If any additional info is needed, feel free to ask.
Any advice would be appreciated. Thanks.


----------



## badstormer (Aug 3, 2012)

*Re: Computer sound mysteriously going mute*

Likely a shorted sound card - unless you don't constantly pour water on your laptop, like me 

Have you checked your speakers? Perhaps they're a bit rusty with modern sounds.


----------



## nikkibop (Apr 3, 2005)

*Re: Computer sound mysteriously going mute*

I replaced the onboard sound card with a new one - worked for a while then stopped. I also replaced the headphones. These headphones work well on other computers, but still low sound on this one. I also tried speakers on this computer, which work well on other comps but not mine


----------



## JimE (Apr 16, 2009)

*Re: Computer sound mysteriously going mute*

Have you verified ALL of the volume controls?


----------



## badstormer (Aug 3, 2012)

*Re: Computer sound mysteriously going mute*

Well, I'm clueless then. Let the smart people on this site handle it


----------



## nikkibop (Apr 3, 2005)

*Re: Computer sound mysteriously going mute*

As far as I know, yes. The volume control on the windows toolbar is maxed, as well as all volume controls on any games or movies. Anything I missed?

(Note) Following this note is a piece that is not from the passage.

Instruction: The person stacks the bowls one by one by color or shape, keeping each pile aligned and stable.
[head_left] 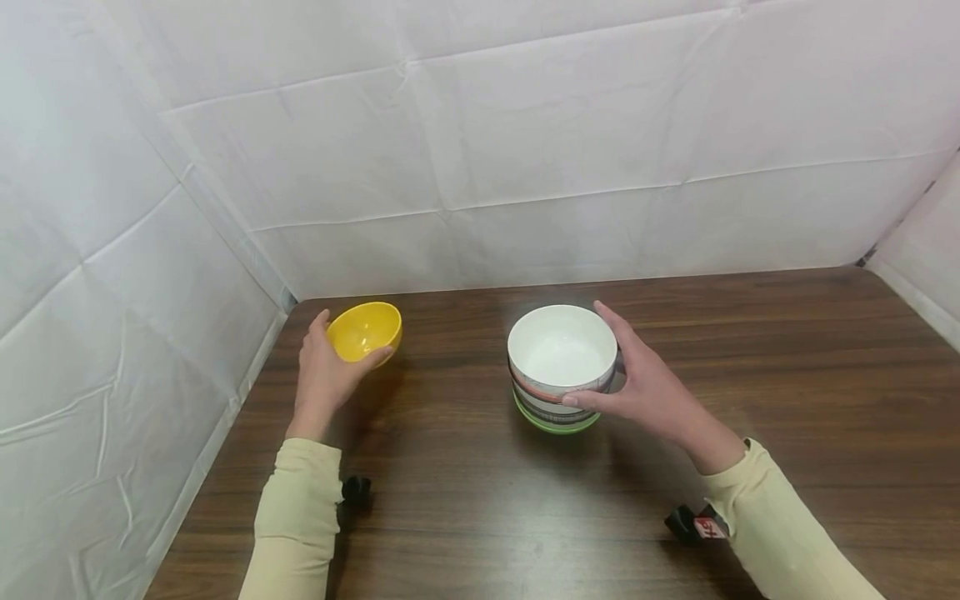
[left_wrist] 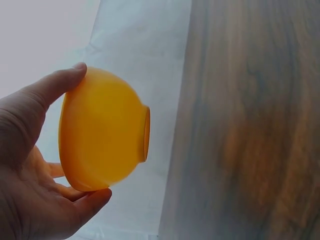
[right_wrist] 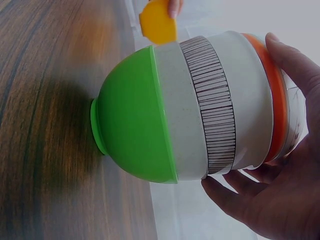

And it sometimes seems to only affect certain applications. It was originally only netflix and a game, Vindictus, that the sound would be low on. It then worked for a while after I changed something, then when it muted again it only affected Vindictus. I changed soundcard causing it to work for a bit, and now that it's muting again it seems to affect everything except music played on windows media player, system sounds(the noises when you click certain things) or Teamspeak sound.

However there is a plugin which I have been using in Teamspeak which will lower the volume of other active system sound while someone in the channel speaks so you can hear them. I wonder if it could be somehow causing the sound to permanently mute?


----------



## JimE (Apr 16, 2009)

*Re: Computer sound mysteriously going mute*

Control Panel / Sounds and Audio devices / Device volume > Advanced

The two items are watch are typically the Master volume and the Wave volume.

Also check the volume while the issue is occuring to see if it's changing. If you are using USB audio, that is basically bypassing the audio chipset. USB devices are typically treated as a sound card. So if you check the default audio device in the audio setup, you should see the USB device listed and not the motherboard audio chipset/sound card.

Also, if you have a multimedia keyboard (ie: with media controls including volume), uninstall the keyboard software/drivers, reboot, and test (without installing the keyboard software/drivers).


----------



## nikkibop (Apr 3, 2005)

*Re: Computer sound mysteriously going mute*

Oh yes, it seems that the volume in the mixer for certain applications was turned down gradually on it's own. I'm guessing it was somehow caused by that TS plugin.

Thanks for your help!


----------